The good news: the concepts transfer. Once you understand networking, IAM (identity and access management), and storage on one cloud, picking up the others takes weeks rather than months. Learn one well before jumping to the next.
A Note for Homelab Users
If you're coming from a homelab background, cloud makes the most sense as a complement to your local setup rather than a replacement for it.
Practical uses where cloud beats a homelab:
- Public-facing services. Hosting something that needs to be accessible from the internet without exposing your home IP address.
- Learning managed services. Trying out RDS (managed database), Elastic Kubernetes Service, or other services that you can't easily replicate at home.
- Burst compute. Spinning up 20 VMs for an afternoon to do a load test or batch job, then deleting them. Something you can't do with a single homelab node.
- Offsite backups. Using S3, Azure Blob, or GCS as a backup target for your homelab — far cheaper and more reliable than buying external drives.
For offsite backups specifically, all three provide very cheap "cold" storage tiers. AWS Glacier, Azure Archive, and GCP Nearline/Coldline are all under $0.005/GB/month — storing 1TB of homelab backups costs about $5/month.
The Bottom Line
There's no universally "best" cloud. Each has real strengths:
- AWS — best community, most services, best for career certifications, most flexible spot/savings plans
- Azure — best for Microsoft environments, best compliance certifications, free Kubernetes control plane, best for hybrid (on-premises + cloud)

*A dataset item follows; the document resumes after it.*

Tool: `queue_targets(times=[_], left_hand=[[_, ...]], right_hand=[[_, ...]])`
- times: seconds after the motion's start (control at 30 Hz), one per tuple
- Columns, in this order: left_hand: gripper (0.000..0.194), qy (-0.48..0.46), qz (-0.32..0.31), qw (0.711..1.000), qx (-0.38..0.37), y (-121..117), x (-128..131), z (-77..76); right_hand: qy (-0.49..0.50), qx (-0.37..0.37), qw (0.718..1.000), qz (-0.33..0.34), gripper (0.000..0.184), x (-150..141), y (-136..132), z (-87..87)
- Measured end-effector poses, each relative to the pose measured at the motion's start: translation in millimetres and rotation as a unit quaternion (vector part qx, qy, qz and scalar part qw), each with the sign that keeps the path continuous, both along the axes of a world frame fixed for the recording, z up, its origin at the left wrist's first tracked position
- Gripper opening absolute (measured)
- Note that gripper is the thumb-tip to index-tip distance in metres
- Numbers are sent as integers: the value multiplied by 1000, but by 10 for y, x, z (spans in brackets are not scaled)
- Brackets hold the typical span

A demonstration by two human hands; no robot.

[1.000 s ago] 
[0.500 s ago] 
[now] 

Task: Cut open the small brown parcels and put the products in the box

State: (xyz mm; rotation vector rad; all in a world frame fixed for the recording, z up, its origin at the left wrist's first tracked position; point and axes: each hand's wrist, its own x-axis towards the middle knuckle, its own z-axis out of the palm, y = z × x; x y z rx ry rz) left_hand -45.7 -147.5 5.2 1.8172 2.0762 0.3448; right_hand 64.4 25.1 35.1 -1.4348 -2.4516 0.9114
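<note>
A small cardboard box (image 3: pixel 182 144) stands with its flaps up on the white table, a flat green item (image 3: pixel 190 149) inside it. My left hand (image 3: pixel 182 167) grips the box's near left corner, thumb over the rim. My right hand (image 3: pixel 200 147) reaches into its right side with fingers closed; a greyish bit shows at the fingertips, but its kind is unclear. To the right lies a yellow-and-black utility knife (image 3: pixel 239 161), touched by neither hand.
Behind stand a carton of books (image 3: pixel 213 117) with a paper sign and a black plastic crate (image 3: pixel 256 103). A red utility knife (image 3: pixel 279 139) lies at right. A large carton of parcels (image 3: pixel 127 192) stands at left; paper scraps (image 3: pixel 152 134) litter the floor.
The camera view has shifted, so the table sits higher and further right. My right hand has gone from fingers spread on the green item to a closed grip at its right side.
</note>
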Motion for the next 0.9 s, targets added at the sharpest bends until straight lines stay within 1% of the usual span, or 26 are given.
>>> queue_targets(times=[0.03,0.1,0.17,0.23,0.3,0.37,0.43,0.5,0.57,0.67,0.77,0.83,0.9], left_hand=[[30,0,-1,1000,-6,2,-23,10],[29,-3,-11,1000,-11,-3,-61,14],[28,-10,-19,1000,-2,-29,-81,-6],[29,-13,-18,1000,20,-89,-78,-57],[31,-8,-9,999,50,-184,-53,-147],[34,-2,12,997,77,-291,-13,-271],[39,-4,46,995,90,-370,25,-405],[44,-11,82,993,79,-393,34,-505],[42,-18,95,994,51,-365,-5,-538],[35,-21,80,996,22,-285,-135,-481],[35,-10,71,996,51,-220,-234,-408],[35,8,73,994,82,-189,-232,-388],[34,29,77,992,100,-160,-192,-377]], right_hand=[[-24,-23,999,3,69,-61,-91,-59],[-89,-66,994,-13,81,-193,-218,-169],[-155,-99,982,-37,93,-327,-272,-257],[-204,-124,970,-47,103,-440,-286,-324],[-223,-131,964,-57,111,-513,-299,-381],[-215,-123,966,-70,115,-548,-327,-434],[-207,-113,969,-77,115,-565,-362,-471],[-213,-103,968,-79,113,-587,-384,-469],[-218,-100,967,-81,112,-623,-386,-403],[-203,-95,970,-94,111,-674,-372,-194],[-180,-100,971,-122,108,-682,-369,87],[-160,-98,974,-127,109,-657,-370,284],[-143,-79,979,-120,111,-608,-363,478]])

- GCP — best Kubernetes, best always-free tier, most transparent pricing, best for data analytics and BigQuery
If you're genuinely unsure where to start: pick AWS, create a free account, and spend a few weekends following the AWS Certified Solutions Architect study materials. You'll come out with foundational skills that transfer to any cloud environment and a certification that's recognized everywhere.
All three have free tiers generous enough to learn without spending money. Use them. Break things. Read the billing dashboard obsessively for the first few months. Cloud is powerful, but unexplained bills are a rite of passage almost everyone goes through at least once.